Officials Dedicate Humanitarian Relief Corridor in Pentagon

By John Valceanu
American Forces Press Service

May 19, 2009 - Defense Secretary Robert M. Gates helped to dedicate a Pentagon corridor here today that recognizes the efforts of America's men and women in uniform to bring hope to people in need of help around the world. The "Humanitarian Relief Efforts at Home and Abroad" corridor has exhibits highlighting 27 major events, from the late 1940s to the present day, in which Defense Department personnel brought aid and comfort to those in need.

"The U.S. military is the greatest fighting force in the world – but there is another side to what they do," Gates said. "That side is represented in this exhibit. The suffering caused by war and natural disaster prompts a compassionate nation to respond."

The exhibit's displays include photographs from the operations, written words explaining what happened, and three-dimensional objects such as simulated mud, snow, debris, trees and containers with food and supplies.

"These vivid displays take us around the world, and back in time, to understand more about the relief operations of our military," Gates said. "Some of these missions of mercy have been carried out on foreign soil, others here in the United States. Some are legendary; many more deserve to be."

Gates mentioned the 462-day Berlin Airlift in 1948-49, in which U.S. and allied forces dropped food and supplies to a city blockaded by the Soviet Union. Many Berliners' lives may have been saved by the U.S. forces' actions, and 31 American servicemen gave their lives in the process.

Gates also spoke about the help U.S. forces provided Hungarians fleeing Soviet forces in 1956. He noted that the military has been increasingly involved in different types of humanitarian operations and has become more active in delivering humanitarian aid during disasters around the world.

"The scale and scope of these missions has widened over the decades," Gates said. "Our servicemen and women have responded to natural disasters on our own shores, from forest fires and blizzards to Hurricane Katrina, and have gone to every corner of the globe in the wake of tsunamis, earthquakes, mudslides and floods."

The secretary pointed out that military humanitarian operations are part of a broader effort that requires cooperation with other branches of government.

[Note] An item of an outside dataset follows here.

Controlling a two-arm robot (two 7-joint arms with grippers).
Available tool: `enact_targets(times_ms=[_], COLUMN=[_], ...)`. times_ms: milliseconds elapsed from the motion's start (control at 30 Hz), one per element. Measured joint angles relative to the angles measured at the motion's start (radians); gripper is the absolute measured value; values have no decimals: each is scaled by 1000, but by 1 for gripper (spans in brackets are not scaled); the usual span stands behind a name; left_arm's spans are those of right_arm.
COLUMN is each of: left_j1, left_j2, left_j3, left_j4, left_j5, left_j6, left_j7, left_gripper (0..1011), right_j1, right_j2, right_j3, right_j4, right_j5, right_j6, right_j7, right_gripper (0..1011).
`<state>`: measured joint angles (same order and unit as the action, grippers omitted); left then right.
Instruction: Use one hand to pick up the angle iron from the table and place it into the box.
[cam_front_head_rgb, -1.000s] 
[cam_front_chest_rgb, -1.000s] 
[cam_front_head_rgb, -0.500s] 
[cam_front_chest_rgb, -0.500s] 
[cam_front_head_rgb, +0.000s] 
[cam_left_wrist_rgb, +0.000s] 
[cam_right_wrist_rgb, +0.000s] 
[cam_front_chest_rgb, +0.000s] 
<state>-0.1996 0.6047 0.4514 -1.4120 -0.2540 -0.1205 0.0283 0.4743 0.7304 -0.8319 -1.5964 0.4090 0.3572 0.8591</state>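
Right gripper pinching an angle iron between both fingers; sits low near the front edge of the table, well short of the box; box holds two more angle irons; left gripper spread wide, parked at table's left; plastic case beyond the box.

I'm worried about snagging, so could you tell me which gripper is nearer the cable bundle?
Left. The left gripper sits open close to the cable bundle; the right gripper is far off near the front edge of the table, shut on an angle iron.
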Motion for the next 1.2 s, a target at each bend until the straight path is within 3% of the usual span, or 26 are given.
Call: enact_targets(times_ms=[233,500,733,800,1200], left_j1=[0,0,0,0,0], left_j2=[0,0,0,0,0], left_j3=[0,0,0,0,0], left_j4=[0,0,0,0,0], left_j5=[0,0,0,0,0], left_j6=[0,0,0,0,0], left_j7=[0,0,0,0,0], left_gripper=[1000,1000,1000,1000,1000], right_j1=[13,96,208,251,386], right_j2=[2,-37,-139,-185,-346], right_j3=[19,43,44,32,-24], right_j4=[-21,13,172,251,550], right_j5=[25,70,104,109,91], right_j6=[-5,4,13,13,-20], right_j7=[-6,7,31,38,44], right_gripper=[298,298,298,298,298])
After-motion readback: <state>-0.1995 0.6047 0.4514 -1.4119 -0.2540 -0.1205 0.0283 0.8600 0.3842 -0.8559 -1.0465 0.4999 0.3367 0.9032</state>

"In all of these missions, the military plays an important role – not necessarily in the lead, but in support of and partnership with the civilian agencies of our government," Gates said. "Today's broad range of activities requires close cooperation between civil and military institutions, whether we are talking about a hospital ship, the USNS Comfort, which has provided health care to thousands of people in Latin America and the Caribbean, or civil affairs teams in eastern Africa."

While the military's "fancy technology and lift capability" help to make humanitarian operations possible, Gates credited the men and women in uniform and "their desire to make something good and decent happen, even amid situations of chaos and destruction" for also helping to accomplish the missions.

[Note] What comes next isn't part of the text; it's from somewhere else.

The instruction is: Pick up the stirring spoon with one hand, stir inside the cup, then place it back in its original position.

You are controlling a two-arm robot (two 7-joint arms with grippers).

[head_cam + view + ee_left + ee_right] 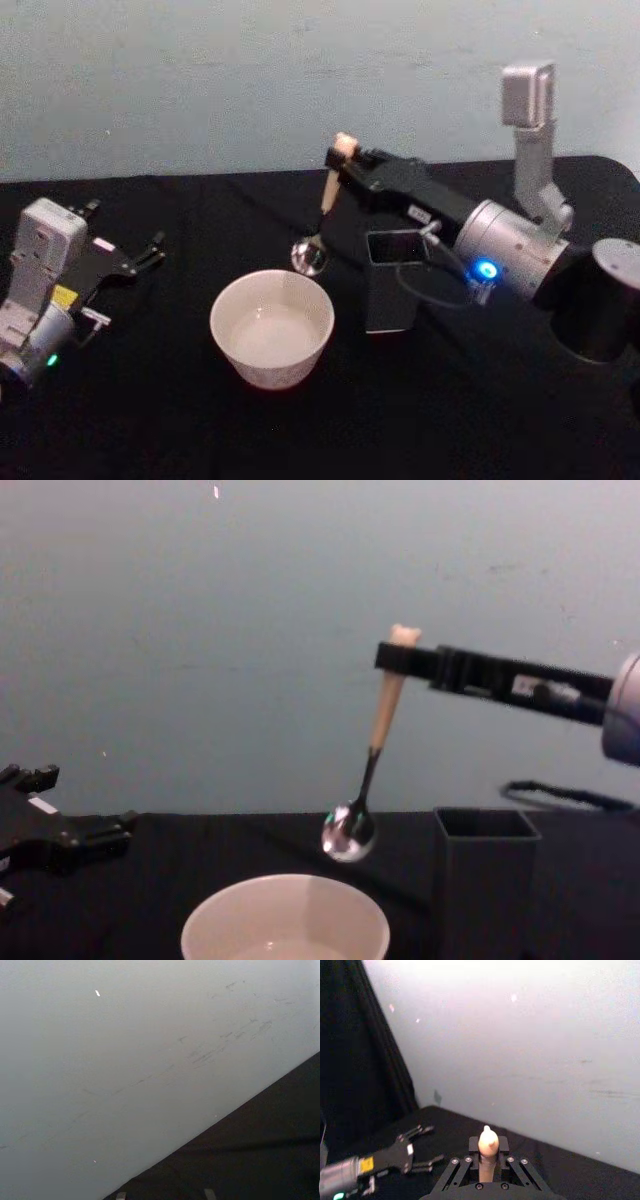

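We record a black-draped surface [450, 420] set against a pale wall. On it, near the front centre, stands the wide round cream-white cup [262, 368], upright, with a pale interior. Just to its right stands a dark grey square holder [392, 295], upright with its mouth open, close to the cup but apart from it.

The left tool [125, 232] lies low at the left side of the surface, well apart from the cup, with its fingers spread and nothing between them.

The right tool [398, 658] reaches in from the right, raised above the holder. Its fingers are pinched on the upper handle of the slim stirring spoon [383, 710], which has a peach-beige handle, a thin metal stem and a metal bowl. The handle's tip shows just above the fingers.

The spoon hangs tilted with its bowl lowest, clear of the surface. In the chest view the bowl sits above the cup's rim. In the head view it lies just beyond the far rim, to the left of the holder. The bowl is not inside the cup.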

As an example of this desire to help people, Gates pointed to Air Force Col. Gail S. Halvorsen, who earned worldwide acclaim as the "Candy Bomber" during the Berlin Airlift. While flying missions during the airlift, Halvorsen began dropping chocolate bars with tiny parachutes to Berlin's children. His actions earned him the love and gratitude of Berliners and the acclaim of people in the United States and throughout the free world.

Halvorsen was on hand to help to dedicate the corridor, and he also spoke during the ceremony. He reminisced about his experiences and how he was inspired by some German children he met at the Berlin fence in 1948 who told him, "Someday, we'll have enough to eat. But if we lose our freedom, we'll never have it back."

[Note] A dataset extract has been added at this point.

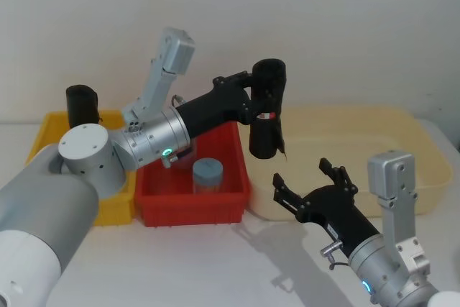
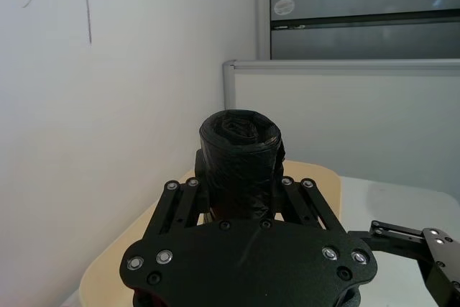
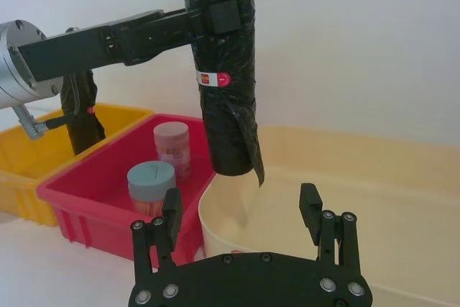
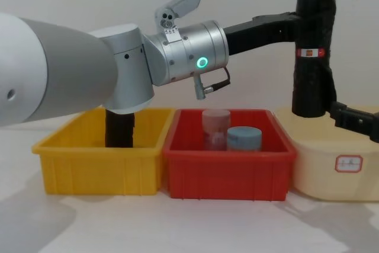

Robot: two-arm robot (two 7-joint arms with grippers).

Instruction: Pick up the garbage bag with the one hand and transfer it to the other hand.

Feeling the need to do something extra to help Berlin's children, Halvorsen began dropping candy to them, and his deeds earned him his Candy Bomber nickname, along with others such as "Chocolate Pilot" and "Uncle Wiggly Wings."

Halvorsen spoke of a visit back to Europe in 1998, when he was approached by a man who remembered being a boy in Berlin and having one of the chocolates drop out of the clouds on a parachute. "It wasn't the chocolate that was important," the man told Halvorsen. "What was important was that someone in America knew that I was in trouble. Somebody cared. ... I can live on thin rations, but not without hope. Without hope, the soul dies."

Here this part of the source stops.